I sailed out of New York for 10 years, over the whole free world sampling the great spirit of the world as monkey whisky in Bangkok ,sandpaper (poor imitation of gin) in the Phillipines junglejuice in Afrika and horticultural tobacco in Sierra Leone. In one ship we had PXstores for the US army in Morrocco some of it was aftershave lotion. A few crates of them took us from Norfolk in US to Kenitra in Morrocco. They were dynamite, down wind it was hell , eyes like roadmaps. Woke up drunk in a plane over Paris en route to Copenhagen. I didn't even know I had paid of the ship in Casablanca.
I got arrested in the airport in Copenhagen and taken to boothcamp so was private S. I had a pocket full of money and the Navy was stupid enough to let me out for weekend after 6 weeks. I stretched the weekend to 29 days and got 30 days in their small hotel with one door and one window up high with ironlace. In there I made 64 thousand clothespegs that got exported to Canada. If any Canucs has ever bought a packet of clothespegs in 1963 with a name and adress in Denmark,it was me.

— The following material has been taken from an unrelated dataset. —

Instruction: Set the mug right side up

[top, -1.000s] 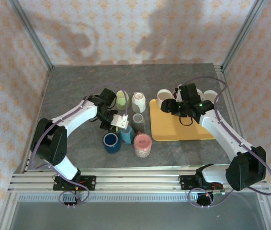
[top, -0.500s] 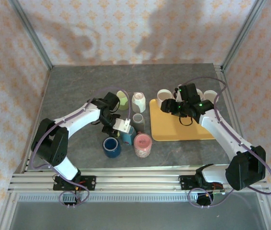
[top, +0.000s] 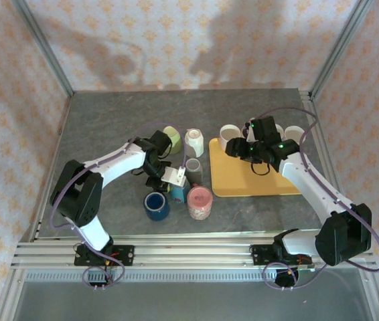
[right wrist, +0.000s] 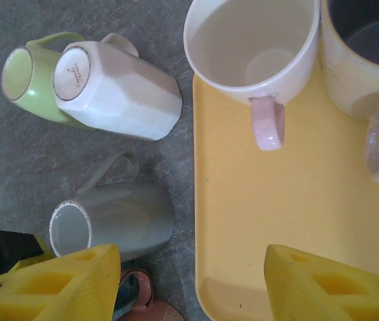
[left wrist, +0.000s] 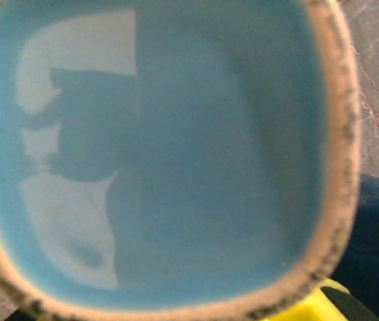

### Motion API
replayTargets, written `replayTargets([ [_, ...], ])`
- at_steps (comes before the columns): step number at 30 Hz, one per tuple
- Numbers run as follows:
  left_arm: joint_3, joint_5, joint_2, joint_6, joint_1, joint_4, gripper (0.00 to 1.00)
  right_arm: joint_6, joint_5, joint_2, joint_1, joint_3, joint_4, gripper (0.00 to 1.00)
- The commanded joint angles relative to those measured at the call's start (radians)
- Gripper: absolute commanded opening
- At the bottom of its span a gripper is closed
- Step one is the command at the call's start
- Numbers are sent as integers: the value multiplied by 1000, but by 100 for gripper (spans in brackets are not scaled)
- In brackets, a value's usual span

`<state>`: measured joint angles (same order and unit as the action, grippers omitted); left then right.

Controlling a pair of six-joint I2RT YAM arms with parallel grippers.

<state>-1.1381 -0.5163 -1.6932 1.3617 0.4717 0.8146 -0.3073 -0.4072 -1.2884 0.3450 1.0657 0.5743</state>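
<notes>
Turn the blue mug (left wrist: 176, 154) slowly; I cannot tell if the left end effector (top: 175, 177) holds it (right end effector (right wrist: 193, 274) is spread wide, empty).

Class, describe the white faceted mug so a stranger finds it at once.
Find the flat yellow tray on the grey table. Off its far left corner stands a white faceted mug, base up. Unlike the round lime-green mug beside it and the smooth grey mug nearer the arms, it has flat angled sides and a printed stamp underneath.
</notes>
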Motion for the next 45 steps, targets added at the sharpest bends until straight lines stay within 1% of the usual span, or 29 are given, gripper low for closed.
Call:
replayTargets([
  [1,-32,-7,-19,5,10,20,27,-7,27,23,-9,5,-7,59],
  [6,-32,-20,-24,10,11,17,24,-6,27,23,-11,4,-2,58],
  [11,-33,-27,-20,23,10,32,12,-12,27,23,-11,0,-1,59],
  [15,-21,-22,16,27,5,44,0,-14,28,23,-12,2,-1,59],
  [20,35,-33,110,-20,-27,5,0,-21,26,20,-11,1,-2,59],
  [27,71,-90,263,-73,-97,-24,0,-20,23,19,-11,10,5,59],
  [32,95,-163,367,-146,-150,-70,0,-4,10,30,-11,18,9,59],
  [35,110,-214,427,-243,-169,-138,0,14,-2,47,-11,22,8,59],
  [38,142,-242,507,-398,-174,-265,0,34,-36,68,-16,26,-1,59],
  [41,146,-239,568,-636,-176,-387,0,52,-130,88,-38,22,-29,59],
  [44,135,-247,622,-813,-176,-466,0,78,-254,99,-68,14,-64,60],
  [45,134,-239,644,-893,-176,-514,0,92,-297,100,-76,13,-73,60],
])
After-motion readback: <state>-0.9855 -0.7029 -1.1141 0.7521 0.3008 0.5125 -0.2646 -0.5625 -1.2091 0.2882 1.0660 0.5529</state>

I was thrown out of the Navy and after 1 year got called up again and this time finished the national service with a few unfortunate incidents... like them sending down divers to look for me in the harbour when in fact I had sneaked out to the pub. Seven days after being released from Navy I left Denmark in a ship for Australia via South America. That is when the fun started. I found a paradise for boozers in the Aussie ships. By 1969 I was forced to quit drinking as I nearly got blacklisted on the coast for drinking and fighting. That lasted 18 month when I took the first drink and drunk. That went on until feb 1978 when I threw in, or should say, the towel was thrown in for me. I didnt realise I just let the cat in to the canary cage.
At 18 months sober I planned a murder. I'd had enough of my wife she was the problem. I planned it at 2am with her sleeping peacefully next to me. That shook me up and AA found me, a nut with a head running at 100 miles an hr with the most crazy thoughts that even scared me. It came in the form of a scotsman that had been as loony as me and he understood my woes. I went to my second
meeting and who but Sailor Tom should be there. We had sailed together in 1968 and when I asked him why he hadn't told me he was in AA then he just said "you weren't ready then." How right he was. I had to lick the bottom before I was licked.Since then through the 12 steps and my understanding of the program that has been given to me by a lot of oldtimer ,one day at a time, I have become a better person, the kind of person even I can like. Mothers usually warn their kid of the stranger danger. My mother warned strangers of me. That is what I was like. Today I have a family that loves me and I understand what it is to love them , a change for sure and a change I am still working on for the betterment of those around me.
It is nice to revisit my old life and compare it to today. What more can I say but thanks to AA to
God and you guys who have been instrumental in all this love in AA.